Cinnamon Boulanger presented with North Dundas Mayor’s Award
Cinnamon Boulanger was presented with the North Dundas Mayor’s Award at the regular council meeting on April 18, for saving the life of a hockey teammate. Pictured here, left to right are: Vicki Van Hoof, Heather Cooke Erwin, Cinnamon Boulanger and Mayor Tony Fraser. Morin Photo

WINCHESTER – Life is scattered with unexpected events.

If you are lucky the right people will be in the right place at the right time when you need them the most.

Heather Cooke Erwin loves her hockey and on Sun., March 13 she along with her KC’s Lawn Maintenance hockey team of the Winchester and District Ladies Hockey League was playing a game at the Sam Ault Arena in Winchester.

Erwin was battling for the puck and slipped and fell. There was 14 minutes and 55 seconds left in the second period.

Her teammate, Cinnamon Boulanger was quick to come to her aid.

The team’s coach, Vicki Van Hoof described the moment, she said, “Cinnamon was on the ice and went straight to her aid. Once we were able to get her up, we took her to the change room and because of her history of seizures we informed her she would not be driving home and asked someone to sit with her to keep an eye on her.”

Having looked after Erwin, the players returned to their game.

While Boulanger, a nurse, was getting ready to leave the arena after the game, Erwin was still in the change room and had collapsed and began to have a seizure. The players in the room were quick to respond.
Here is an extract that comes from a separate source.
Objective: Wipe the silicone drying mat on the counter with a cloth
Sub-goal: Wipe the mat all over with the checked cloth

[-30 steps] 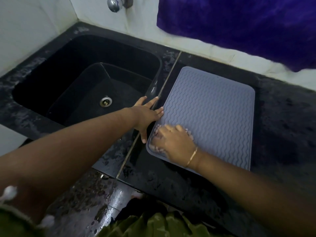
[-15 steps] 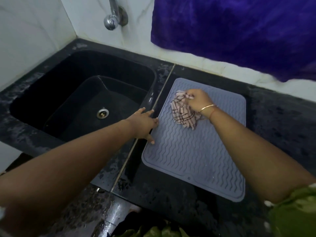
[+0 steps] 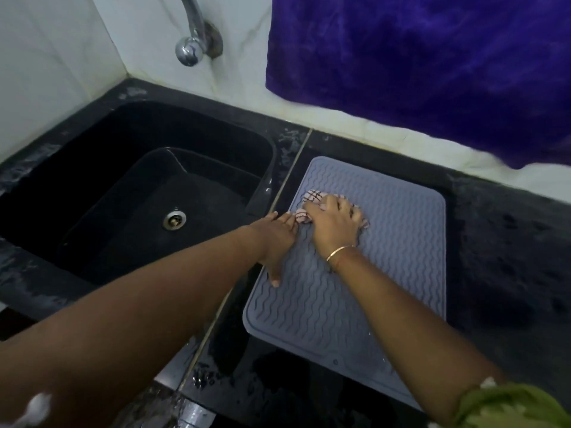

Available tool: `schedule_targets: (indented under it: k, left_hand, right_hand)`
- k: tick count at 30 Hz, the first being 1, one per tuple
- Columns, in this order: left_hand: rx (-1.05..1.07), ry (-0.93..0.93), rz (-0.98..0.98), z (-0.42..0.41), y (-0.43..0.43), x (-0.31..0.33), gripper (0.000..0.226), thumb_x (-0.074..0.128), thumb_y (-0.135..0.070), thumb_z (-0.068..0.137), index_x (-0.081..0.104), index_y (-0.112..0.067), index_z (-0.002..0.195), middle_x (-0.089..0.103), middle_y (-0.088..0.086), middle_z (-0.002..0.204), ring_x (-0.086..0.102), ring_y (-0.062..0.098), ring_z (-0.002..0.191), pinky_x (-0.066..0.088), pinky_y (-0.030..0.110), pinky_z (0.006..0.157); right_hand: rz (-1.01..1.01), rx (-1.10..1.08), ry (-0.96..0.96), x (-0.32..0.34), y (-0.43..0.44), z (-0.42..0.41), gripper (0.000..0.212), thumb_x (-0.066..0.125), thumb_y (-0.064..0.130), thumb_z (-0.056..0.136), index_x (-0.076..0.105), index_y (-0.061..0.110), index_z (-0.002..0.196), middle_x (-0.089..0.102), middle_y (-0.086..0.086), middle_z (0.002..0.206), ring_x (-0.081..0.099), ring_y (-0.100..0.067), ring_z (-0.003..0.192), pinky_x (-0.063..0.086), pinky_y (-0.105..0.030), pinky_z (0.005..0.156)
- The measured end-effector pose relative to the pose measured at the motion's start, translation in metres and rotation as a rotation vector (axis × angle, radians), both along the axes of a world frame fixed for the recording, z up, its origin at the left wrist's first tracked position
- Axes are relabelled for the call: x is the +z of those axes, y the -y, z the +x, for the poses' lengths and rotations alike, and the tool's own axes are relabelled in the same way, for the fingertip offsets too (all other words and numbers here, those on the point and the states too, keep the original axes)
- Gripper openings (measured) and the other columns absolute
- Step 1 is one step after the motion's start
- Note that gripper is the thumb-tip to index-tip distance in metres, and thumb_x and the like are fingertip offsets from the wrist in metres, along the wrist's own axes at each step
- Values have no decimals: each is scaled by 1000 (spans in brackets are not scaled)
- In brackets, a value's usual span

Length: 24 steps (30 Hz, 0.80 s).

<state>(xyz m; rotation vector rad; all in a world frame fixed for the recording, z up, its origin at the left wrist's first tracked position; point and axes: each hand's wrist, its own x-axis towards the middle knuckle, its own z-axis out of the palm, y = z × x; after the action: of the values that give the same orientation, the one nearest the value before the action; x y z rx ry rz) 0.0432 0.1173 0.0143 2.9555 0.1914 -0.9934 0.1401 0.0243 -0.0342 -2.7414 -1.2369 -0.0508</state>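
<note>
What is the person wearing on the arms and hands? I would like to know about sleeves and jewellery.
Both forearms are bare. The right hand has a thin gold-coloured bangle at the wrist. A green sleeve with small white trim covers the right upper arm. The left hand shows no ring or bangle; near the left arm's lower edge there is only a blurred white spot, too unclear to identify.

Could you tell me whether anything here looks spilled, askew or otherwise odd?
Only the black counter stands out: it glistens wet beside the mat's near left corner. The mat lies flat, undamaged.
</note>
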Motion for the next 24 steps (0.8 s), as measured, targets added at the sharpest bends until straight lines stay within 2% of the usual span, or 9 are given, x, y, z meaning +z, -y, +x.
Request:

Van Hoof said, “Michaela Morrow caught her and helped her down to the ground. The team shouted out to me to go and get Cinnamon while someone else was dialing 911. When Cinnamon, arrived she instructed us to get Heather onto her side and she slowly stopped seizing.”

But then the unexpected happened.

Erwin does not remember much about what happened. She only remembers falling on the ice and hitting her tailbone and the back of her head. “I had no idea about what was going on,” she said.

Irwin had stopped breathing.

Boulanger remembers that normally after a game she is quick to go home but that day she stayed around the change room for an extra minute or two. She was in the change room opposite the one Erwin was in. “Vicki came and grabbed me. That’s when I went into the room and realized that things were not right,” said Boulanger.

“When she stopped seizing, I realized that she did not have a pulse and her lips were blue.”

Being a nurse, Boulanger was trained to react quickly to a situation like this.

She immediately began doing CPR on Erwin.

Boulanger and Erwin have known each other their entire lives. Boulanger said doing CPR on someone she has been so close with was stressful.

“It was a lot of pressure.”

“I did CPR for around a minute and she slowly began to come back after that and then the paramedics arrived, so I stopped.”

The Mayor’s Award was presented to Boulanger at the North Dundas council regular meeting on April 18 By North Dundas Mayor Tony Fraser.

The first ever Mayor’s Award was presented to Paul Simms and his daughter Shannon Horsburgh in 2019, for saving the life of a neighbour after a tractor rollover.